Peoria Railroad Depot – built in 1895. The station was dismantled and rebuilt at the McCormick-Stillman Railroad Park in Scottsdale, Arizona

The rail line was beneficial to the development of the town. The rail company built a small depot on 83rd Avenue just off Grand Avenue. Thus, the local ranchers and farmers were able to ship via rail and sell their crops and cattle to other towns in the area. The people of Peoria were also able to purchase goods which arrived by rail from other locations. A fire in 1917 destroyed all but one building in the downtown core. After that event, there was a concerted effort to build with more substantial materials. Peoria was incorporated in 1954.

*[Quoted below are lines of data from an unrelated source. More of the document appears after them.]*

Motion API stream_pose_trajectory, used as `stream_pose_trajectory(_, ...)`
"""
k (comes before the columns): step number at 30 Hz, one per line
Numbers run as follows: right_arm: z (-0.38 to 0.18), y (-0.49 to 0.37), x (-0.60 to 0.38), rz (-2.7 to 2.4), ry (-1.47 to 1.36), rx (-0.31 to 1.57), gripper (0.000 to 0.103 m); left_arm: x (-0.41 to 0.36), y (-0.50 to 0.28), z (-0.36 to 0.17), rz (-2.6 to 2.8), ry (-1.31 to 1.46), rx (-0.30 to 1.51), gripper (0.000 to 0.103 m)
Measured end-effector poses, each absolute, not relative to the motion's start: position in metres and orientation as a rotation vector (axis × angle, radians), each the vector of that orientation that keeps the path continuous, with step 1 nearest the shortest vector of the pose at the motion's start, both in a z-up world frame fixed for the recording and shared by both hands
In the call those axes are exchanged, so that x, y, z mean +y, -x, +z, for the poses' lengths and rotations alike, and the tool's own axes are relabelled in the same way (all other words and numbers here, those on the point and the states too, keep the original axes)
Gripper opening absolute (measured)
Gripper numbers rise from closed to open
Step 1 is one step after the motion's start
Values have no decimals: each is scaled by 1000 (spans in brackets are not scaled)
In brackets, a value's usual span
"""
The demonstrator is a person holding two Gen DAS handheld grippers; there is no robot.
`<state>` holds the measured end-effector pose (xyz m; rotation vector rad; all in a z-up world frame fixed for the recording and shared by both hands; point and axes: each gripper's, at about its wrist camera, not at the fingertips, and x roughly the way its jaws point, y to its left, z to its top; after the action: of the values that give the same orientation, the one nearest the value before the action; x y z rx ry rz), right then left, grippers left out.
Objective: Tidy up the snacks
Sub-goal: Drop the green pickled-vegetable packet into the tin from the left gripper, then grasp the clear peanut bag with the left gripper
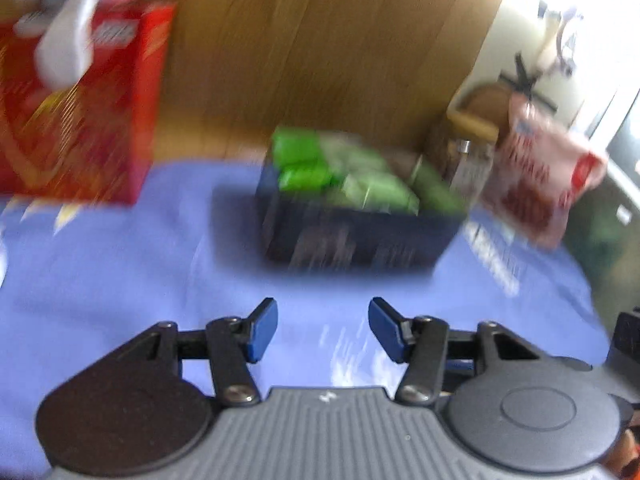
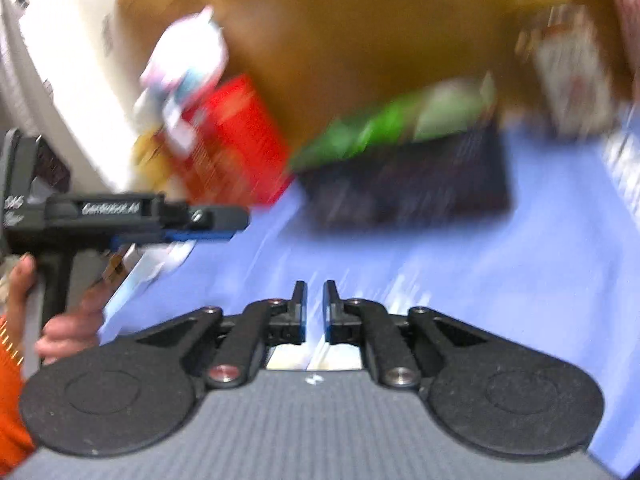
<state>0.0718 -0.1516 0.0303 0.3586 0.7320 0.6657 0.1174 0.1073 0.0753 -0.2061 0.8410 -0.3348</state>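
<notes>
A dark basket (image 1: pixel 352 236) full of green snack packets (image 1: pixel 304 160) sits mid-table on the blue cloth (image 1: pixel 120 280). My left gripper (image 1: pixel 323 308) hovers in front of it, open, with only cloth showing between its blue pads. A red snack box (image 1: pixel 80 120) stands at the left with a white and pink packet (image 1: pixel 68 48) on top. In the right wrist view, my right gripper (image 2: pixel 315 292) has a narrow gap between its fingers and holds nothing. The basket (image 2: pixel 420 184) lies ahead of it, the red box (image 2: pixel 240 140) to the left. Both views are blurred.
A red-and-white bag (image 1: pixel 548 184) and a jar with a wooden lid (image 1: pixel 468 152) stand right of the basket. A wooden panel (image 1: pixel 320 40) backs the table. A hand (image 2: pixel 68 328) holds the left gripper (image 2: pixel 236 226) at the right wrist view's left edge.
</notes>
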Motion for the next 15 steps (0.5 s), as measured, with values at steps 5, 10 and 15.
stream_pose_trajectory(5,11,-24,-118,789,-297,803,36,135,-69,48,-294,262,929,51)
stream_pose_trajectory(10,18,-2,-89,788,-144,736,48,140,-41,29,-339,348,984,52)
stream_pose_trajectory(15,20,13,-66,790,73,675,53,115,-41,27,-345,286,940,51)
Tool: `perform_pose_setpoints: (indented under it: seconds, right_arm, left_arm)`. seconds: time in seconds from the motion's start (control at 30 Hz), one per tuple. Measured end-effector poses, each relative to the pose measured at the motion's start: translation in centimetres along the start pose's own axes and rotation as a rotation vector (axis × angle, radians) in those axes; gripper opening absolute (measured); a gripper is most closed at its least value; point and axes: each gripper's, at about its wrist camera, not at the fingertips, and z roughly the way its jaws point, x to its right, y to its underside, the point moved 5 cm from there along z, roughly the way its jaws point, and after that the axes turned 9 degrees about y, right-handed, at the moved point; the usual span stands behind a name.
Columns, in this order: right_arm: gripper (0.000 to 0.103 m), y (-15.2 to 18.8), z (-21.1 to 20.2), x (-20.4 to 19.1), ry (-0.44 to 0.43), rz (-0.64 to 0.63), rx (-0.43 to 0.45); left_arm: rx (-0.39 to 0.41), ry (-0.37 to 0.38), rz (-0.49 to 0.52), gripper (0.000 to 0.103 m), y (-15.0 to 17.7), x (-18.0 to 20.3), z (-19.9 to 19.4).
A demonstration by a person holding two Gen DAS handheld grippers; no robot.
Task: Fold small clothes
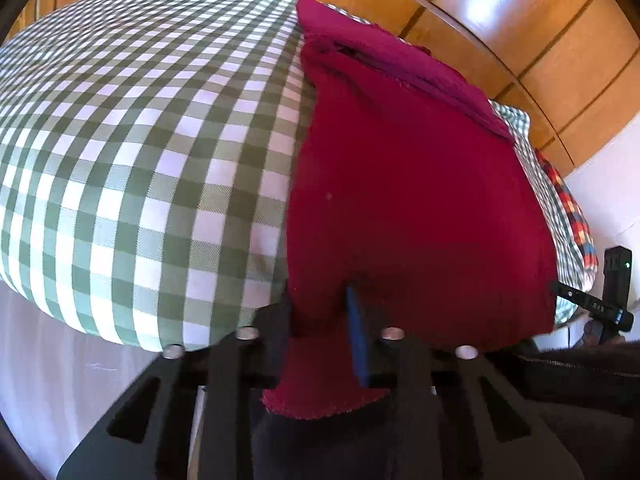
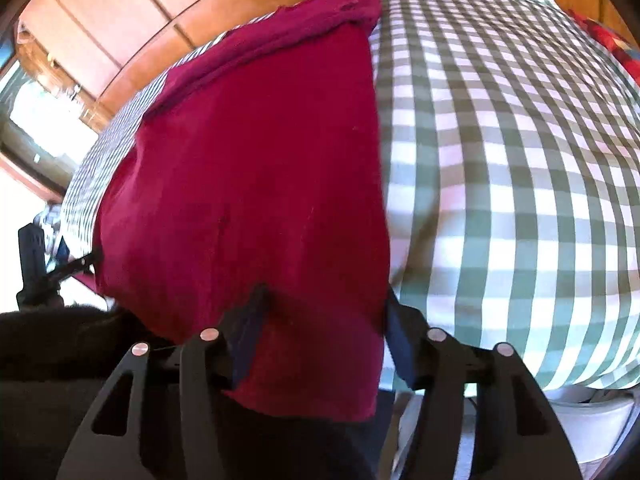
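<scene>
A dark red garment (image 1: pixel 408 184) lies on a green-and-white checked bed cover (image 1: pixel 140 152), with its far end folded over. My left gripper (image 1: pixel 320 312) is shut on the near left corner of the garment, whose hem hangs down over the fingers. In the right wrist view the same red garment (image 2: pixel 256 184) fills the left half. My right gripper (image 2: pixel 320 312) holds its near right corner, with cloth draped between the blue pads (image 2: pixel 248 332). Each gripper shows in the other's view, the right gripper (image 1: pixel 612 292) and the left gripper (image 2: pixel 36 264).
The checked cover (image 2: pixel 500 184) spreads wide to the sides of the garment. A multicoloured plaid cloth (image 1: pixel 568 208) lies at the bed's far edge. Wooden panelled cupboards (image 1: pixel 500 20) stand behind. A white object (image 2: pixel 588 420) sits below the bed edge.
</scene>
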Motion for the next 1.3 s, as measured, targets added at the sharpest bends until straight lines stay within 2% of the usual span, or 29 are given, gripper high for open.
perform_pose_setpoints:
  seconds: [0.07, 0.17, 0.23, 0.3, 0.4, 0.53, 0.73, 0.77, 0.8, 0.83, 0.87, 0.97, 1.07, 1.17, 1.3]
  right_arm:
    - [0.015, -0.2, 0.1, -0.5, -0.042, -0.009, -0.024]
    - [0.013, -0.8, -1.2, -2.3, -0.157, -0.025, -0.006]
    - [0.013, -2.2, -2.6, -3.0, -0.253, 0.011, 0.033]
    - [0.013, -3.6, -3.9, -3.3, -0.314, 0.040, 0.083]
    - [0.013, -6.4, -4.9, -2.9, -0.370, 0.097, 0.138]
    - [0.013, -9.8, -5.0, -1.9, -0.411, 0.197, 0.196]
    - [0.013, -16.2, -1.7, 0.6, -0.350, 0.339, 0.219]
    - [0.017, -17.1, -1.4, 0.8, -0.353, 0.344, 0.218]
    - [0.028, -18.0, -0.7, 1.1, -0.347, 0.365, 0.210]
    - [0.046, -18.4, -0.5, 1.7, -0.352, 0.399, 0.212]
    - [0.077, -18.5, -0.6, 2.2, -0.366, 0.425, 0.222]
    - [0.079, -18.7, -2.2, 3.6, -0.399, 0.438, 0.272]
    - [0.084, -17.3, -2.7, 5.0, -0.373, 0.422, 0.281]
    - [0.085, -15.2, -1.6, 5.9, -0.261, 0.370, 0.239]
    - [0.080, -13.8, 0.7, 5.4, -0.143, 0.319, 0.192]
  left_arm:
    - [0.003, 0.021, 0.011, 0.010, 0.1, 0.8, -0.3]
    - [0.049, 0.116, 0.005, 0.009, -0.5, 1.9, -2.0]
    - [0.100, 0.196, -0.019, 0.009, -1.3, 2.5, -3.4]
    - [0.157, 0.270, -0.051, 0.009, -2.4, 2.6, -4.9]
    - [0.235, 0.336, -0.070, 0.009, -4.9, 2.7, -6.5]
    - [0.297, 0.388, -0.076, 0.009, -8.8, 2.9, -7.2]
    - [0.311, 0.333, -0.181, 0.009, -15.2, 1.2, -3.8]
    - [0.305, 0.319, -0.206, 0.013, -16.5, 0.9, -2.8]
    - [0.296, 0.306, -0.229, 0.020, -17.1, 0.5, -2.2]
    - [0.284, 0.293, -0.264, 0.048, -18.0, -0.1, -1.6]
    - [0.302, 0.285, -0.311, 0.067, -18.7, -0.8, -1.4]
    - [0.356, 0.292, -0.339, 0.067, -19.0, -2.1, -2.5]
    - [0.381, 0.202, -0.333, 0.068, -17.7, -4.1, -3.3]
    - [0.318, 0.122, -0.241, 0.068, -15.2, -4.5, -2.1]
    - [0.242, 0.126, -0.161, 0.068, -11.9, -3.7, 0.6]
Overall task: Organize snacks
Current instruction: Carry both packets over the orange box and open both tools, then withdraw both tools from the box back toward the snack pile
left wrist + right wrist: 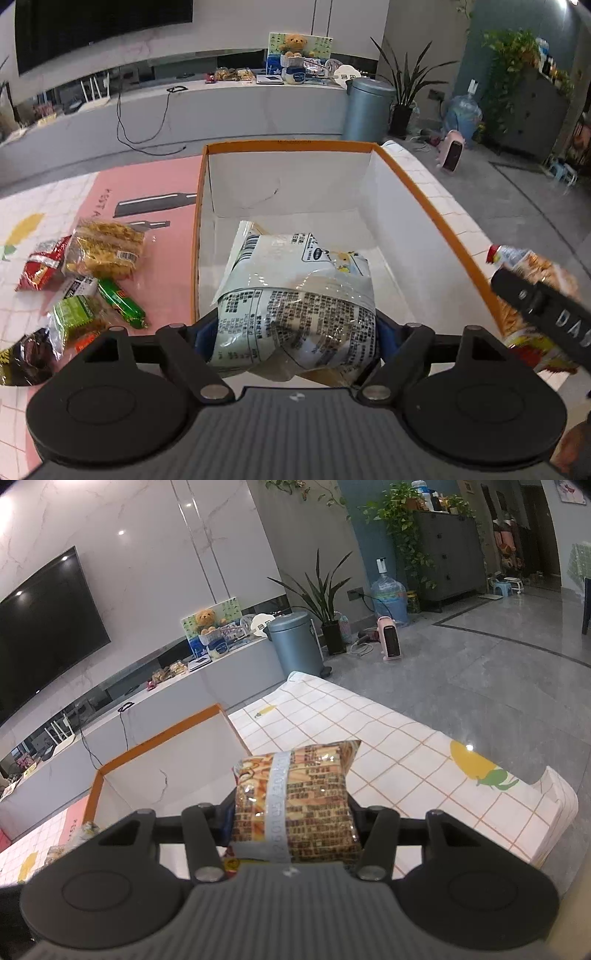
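Hanging over the box, the left claw stands wide with a white bag between its pads, ready to drop inside. Just right, the right claw grips an orange bag, awaiting its turn.

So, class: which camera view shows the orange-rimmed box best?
The left wrist view. There the box fills the middle, with its whole orange rim, its white inside walls and the pale snack bag over it all visible. The right wrist view shows only one corner of it, at the left, partly hidden behind the gripper.
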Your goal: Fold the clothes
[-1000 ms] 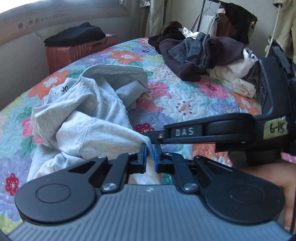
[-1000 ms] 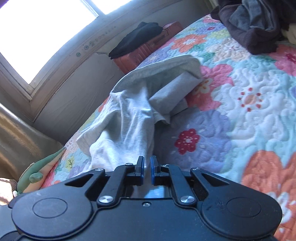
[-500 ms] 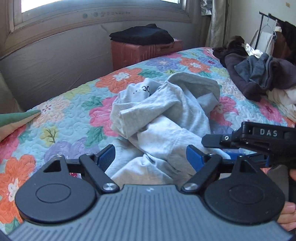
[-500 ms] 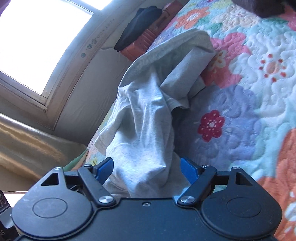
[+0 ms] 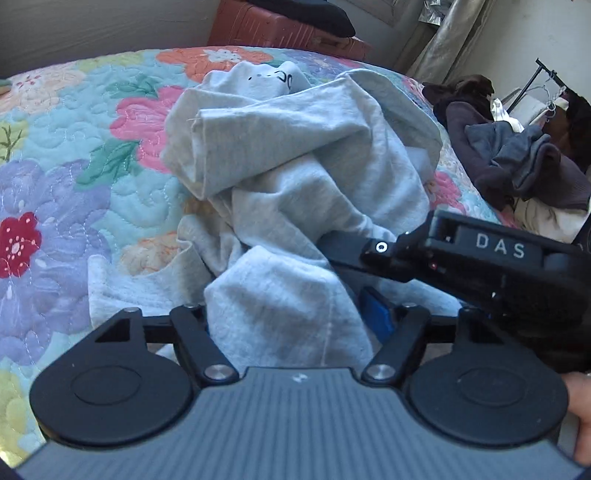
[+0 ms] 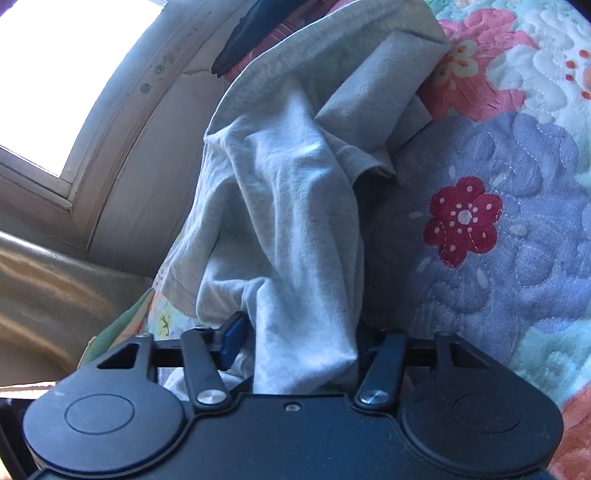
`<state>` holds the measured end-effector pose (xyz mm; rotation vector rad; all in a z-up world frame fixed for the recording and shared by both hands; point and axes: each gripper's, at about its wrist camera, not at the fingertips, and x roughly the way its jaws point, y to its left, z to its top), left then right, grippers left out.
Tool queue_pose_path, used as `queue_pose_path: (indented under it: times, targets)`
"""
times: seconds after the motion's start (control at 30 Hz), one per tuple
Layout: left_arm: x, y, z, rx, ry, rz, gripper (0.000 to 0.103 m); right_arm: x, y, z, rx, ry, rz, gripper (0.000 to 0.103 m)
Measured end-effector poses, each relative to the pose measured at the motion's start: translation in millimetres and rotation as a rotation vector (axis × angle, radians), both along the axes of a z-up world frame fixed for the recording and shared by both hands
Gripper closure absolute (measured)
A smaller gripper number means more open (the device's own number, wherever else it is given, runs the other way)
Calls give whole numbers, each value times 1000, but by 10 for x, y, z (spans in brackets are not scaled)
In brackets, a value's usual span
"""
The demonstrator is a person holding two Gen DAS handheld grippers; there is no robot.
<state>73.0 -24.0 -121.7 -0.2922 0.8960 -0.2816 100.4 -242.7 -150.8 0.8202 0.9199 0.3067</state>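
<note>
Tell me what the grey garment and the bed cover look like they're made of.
Grey garment: soft heathered knit, probably cotton jersey, matte with a faintly fuzzy face and limp folds. Bed cover: quilted cotton-like fabric, floral print, visible stitch lines puffing the surface.

Garment: light heather grey, small black print near its top edge. Quilt: pale aqua ground, stitched flowers in pink, orange, lavender and dark red, green leaves. Suitcase: coral, ribbed. Pile: dark brown, slate grey, cream. Pads: blue. Grippers: black.
</note>
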Motion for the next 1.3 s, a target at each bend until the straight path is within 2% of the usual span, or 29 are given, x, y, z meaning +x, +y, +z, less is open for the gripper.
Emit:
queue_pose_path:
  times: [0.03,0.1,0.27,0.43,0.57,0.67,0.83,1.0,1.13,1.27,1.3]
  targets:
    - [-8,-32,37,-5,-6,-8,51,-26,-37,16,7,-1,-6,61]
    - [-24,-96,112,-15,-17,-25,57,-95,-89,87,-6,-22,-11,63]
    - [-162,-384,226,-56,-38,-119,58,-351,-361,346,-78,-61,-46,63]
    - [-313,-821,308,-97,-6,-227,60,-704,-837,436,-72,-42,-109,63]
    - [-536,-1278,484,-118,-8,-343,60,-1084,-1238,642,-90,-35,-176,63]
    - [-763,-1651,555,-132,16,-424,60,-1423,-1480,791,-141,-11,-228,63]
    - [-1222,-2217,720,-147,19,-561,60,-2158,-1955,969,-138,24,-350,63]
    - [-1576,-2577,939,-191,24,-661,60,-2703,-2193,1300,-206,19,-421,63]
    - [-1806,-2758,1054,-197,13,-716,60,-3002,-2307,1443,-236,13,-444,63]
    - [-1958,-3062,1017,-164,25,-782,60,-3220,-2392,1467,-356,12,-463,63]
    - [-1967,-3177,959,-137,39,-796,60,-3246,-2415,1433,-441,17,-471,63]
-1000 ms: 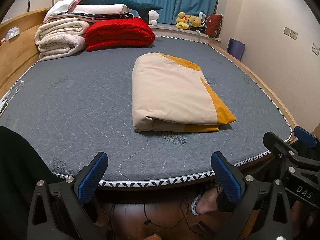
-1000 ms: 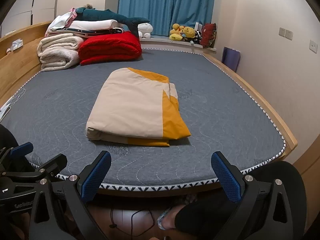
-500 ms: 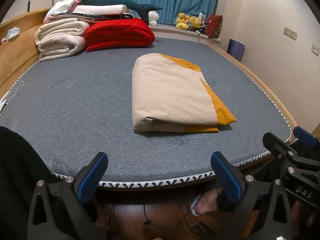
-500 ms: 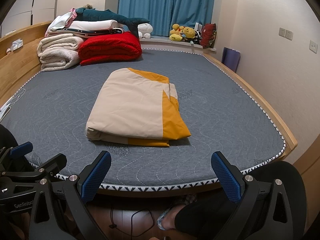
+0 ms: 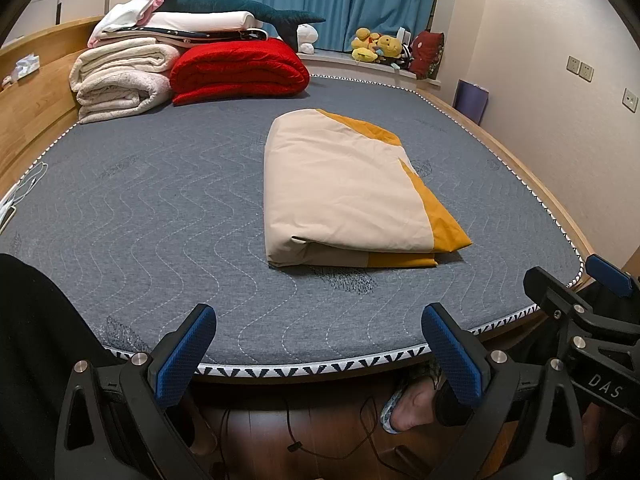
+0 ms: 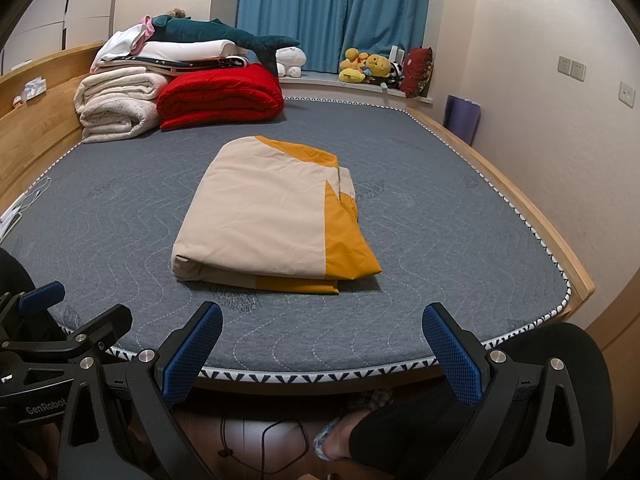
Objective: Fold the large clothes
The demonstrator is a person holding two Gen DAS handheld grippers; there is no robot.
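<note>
A beige and mustard-yellow cloth [image 5: 344, 192] [image 6: 272, 216] lies folded into a thick rectangle on the grey quilted mattress [image 5: 160, 208] [image 6: 440, 232]. My left gripper [image 5: 320, 352] hangs open below the mattress's near edge, well short of the cloth, holding nothing. My right gripper [image 6: 324, 352] is open too, at the same near edge, empty. Each gripper shows at the side of the other's view: the right one [image 5: 592, 312] and the left one [image 6: 52, 336].
Folded cream blankets [image 5: 120, 80], a red quilt [image 5: 240, 70] and a teal plush shark [image 5: 240, 6] are stacked at the far left. Plush toys [image 6: 368, 66] sit on the window ledge. A person's foot in a sandal [image 5: 412, 404] stands on the wooden floor, beside cables.
</note>
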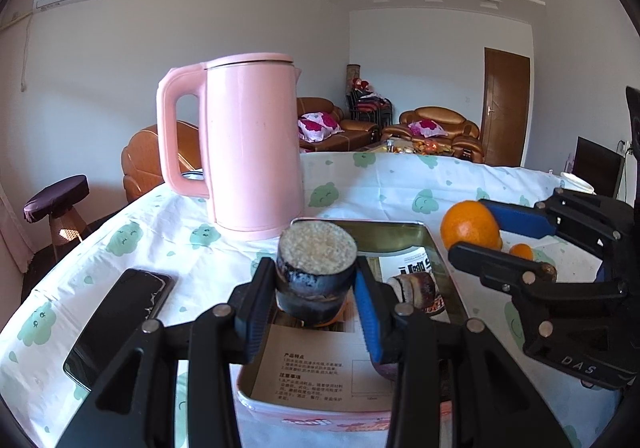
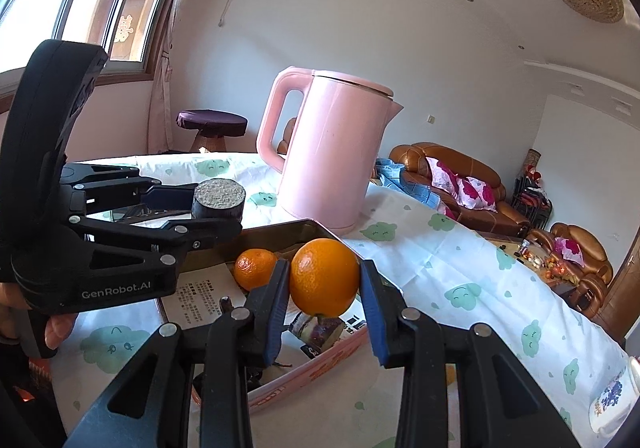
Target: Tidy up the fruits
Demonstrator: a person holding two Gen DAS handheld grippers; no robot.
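Observation:
My left gripper point(image 1: 314, 280) is shut on a short dark-skinned cane piece point(image 1: 316, 264) with a pale cut top, held above an open tin point(image 1: 438, 248). In the right wrist view the same gripper point(image 2: 218, 207) and piece point(image 2: 218, 197) appear at left. My right gripper point(image 2: 324, 280) is shut on a large orange point(image 2: 324, 276) over the tin's near wall point(image 2: 336, 354). It shows at right in the left wrist view point(image 1: 470, 226). A small tangerine point(image 2: 255, 268) sits just beside the orange; I cannot tell whether it lies inside the tin. Another cut cane piece point(image 2: 320, 328) lies in the tin on printed paper.
A tall pink kettle point(image 1: 248, 151) stands on the table just behind the tin. A dark phone point(image 1: 120, 324) lies at the left on the patterned tablecloth point(image 1: 400, 183). A hand point(image 2: 56, 328) grips the left tool. A printed cup point(image 2: 612, 404) is at the far right edge.

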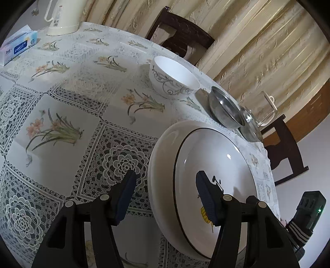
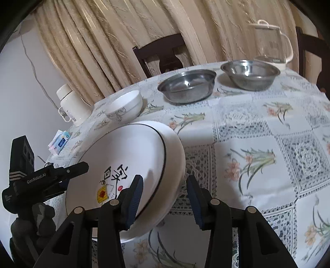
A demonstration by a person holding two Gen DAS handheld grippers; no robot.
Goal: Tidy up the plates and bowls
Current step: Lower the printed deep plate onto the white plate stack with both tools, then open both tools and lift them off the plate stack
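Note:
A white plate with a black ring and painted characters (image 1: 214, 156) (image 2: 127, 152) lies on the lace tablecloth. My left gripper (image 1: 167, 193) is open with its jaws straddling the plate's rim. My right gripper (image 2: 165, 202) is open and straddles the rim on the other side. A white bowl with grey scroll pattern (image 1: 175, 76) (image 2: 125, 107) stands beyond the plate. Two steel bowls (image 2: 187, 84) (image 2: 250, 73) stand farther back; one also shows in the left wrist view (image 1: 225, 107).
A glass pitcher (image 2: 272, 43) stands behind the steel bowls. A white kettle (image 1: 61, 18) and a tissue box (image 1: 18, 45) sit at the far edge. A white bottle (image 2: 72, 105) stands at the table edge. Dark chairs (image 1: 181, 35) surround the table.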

The Peoria Arizona Historical Society was founded in 1990. Its goal is to preserve the buildings and artifacts that are reminders of Peoria's past. The historic Peoria Central School building, located at 10394 N. 83rd Ave., serves as the society's headquarters. The society established a museum which exhibits and stores a collection of historical artifacts in the building. The society provided assistance for the city's first Historic Resource Survey in 1997, which covered the area of the original town plat.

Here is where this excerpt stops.